• **What you need to do**
Return the listing that follows exactly, with no pictures included.

• **Given data**
+--

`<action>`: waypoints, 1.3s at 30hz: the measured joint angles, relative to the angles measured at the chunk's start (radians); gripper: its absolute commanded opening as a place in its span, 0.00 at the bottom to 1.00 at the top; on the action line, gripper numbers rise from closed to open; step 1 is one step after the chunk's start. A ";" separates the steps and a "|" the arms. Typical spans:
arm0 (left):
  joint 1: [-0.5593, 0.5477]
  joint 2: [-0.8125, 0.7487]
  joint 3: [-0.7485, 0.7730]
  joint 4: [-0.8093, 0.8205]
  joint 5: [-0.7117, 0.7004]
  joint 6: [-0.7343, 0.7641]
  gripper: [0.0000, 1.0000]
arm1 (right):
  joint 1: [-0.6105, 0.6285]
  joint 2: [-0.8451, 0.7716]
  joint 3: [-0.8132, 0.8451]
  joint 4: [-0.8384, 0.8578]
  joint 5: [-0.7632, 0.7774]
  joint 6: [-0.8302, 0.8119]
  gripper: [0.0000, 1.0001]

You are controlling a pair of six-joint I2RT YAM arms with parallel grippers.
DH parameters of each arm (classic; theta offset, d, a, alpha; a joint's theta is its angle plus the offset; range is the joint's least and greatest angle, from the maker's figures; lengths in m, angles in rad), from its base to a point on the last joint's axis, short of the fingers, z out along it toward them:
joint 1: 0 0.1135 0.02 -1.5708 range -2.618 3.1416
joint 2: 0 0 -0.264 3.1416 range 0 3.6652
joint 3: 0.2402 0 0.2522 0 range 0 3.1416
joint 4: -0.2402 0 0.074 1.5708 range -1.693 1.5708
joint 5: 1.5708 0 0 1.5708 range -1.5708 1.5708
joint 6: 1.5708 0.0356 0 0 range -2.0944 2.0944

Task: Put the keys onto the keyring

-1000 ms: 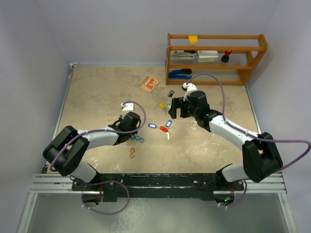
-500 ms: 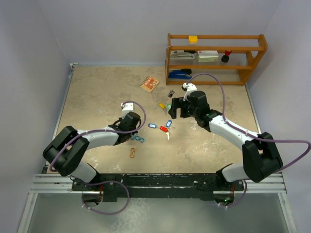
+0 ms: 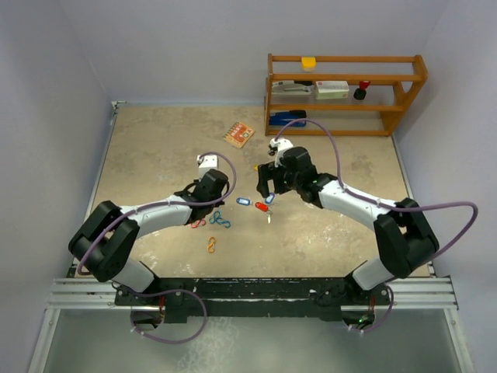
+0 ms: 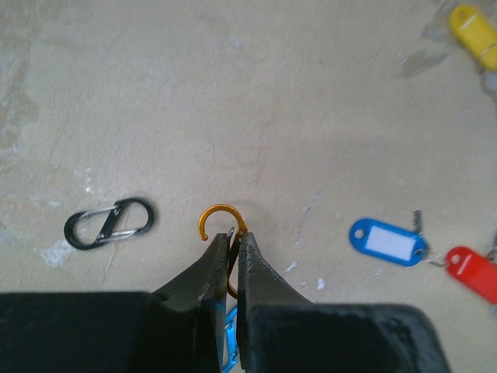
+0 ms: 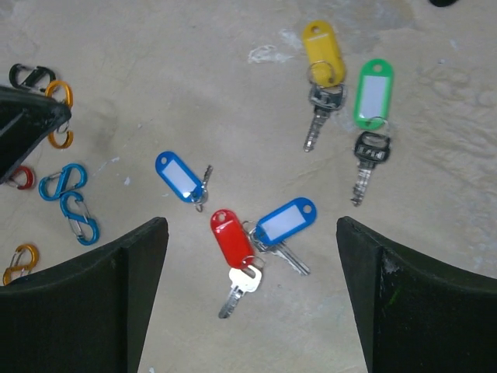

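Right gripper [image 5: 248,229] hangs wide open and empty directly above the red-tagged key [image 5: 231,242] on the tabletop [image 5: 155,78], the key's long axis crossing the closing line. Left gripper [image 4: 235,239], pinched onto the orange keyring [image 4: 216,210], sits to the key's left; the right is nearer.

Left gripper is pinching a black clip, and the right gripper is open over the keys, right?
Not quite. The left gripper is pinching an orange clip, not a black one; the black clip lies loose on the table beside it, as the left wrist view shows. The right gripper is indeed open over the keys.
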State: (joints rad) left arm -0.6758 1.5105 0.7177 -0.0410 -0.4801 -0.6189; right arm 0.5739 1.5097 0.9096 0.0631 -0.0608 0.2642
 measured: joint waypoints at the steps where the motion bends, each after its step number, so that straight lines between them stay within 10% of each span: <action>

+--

• **The completed task**
`<action>`: waypoints, 1.3s at 30hz: the measured joint angles, relative to the angles measured at the chunk's start (radians); gripper: its absolute commanded opening as a place in its span, 0.00 at the bottom to 1.00 at the top; on the action line, gripper numbers rise from closed to open; step 1 is one step after the chunk's start. A ";" separates the steps and a "|" the arms. Typical spans:
arm0 (left):
  joint 1: [-0.5593, 0.5477]
  joint 2: [-0.8125, 0.7487]
  joint 3: [-0.7485, 0.7730]
  joint 4: [-0.8093, 0.8205]
  joint 5: [-0.7117, 0.7004]
  joint 6: [-0.7343, 0.7641]
  gripper: [0.0000, 1.0000]
arm1 (right):
  joint 1: [-0.6105, 0.6285]
  joint 2: [-0.8451, 0.7716]
  joint 3: [-0.8132, 0.8451]
  joint 4: [-0.8384, 0.8578]
  joint 5: [-0.7632, 0.7774]
  joint 6: [-0.8302, 0.8119]
  gripper: [0.0000, 1.0001]

You are controlling a pair of six-joint I2RT YAM arms with parallel grippers.
DH parameters of each arm (classic; theta offset, d, a, alpha; a joint's theta is its angle plus the offset; range is the joint's least and greatest angle, from the maker's figures; lengths in m, angles in rad), from its base to a point on the last joint's axis, short of the fingers, z out along it toward them:
joint 1: 0 0.1135 0.02 -1.5708 range -2.618 3.1416
joint 2: 0 0 -0.264 3.1416 range 0 3.6652
joint 3: 0.2402 0 0.2522 0 range 0 3.1416
joint 4: -0.2402 0 0.074 1.5708 range -1.693 1.5708
joint 5: 1.5708 0 0 1.5708 range -1.5708 1.5708
joint 6: 1.5708 0.0356 0 0 range -2.0944 2.0944

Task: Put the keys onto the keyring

-1000 ms: 
-500 ms: 
+0 ms: 
+0 ms: 
+0 ms: 

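Right gripper [image 5: 248,229] hangs wide open and empty directly above the red-tagged key [image 5: 231,242] on the tabletop [image 5: 155,78], the key's long axis crossing the closing line. Left gripper [image 4: 235,239], pinched onto the orange keyring [image 4: 216,210], sits to the key's left; the right is nearer.

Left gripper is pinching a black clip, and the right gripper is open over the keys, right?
Not quite. The left gripper is pinching an orange clip, not a black one; the black clip lies loose on the table beside it, as the left wrist view shows. The right gripper is indeed open over the keys.
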State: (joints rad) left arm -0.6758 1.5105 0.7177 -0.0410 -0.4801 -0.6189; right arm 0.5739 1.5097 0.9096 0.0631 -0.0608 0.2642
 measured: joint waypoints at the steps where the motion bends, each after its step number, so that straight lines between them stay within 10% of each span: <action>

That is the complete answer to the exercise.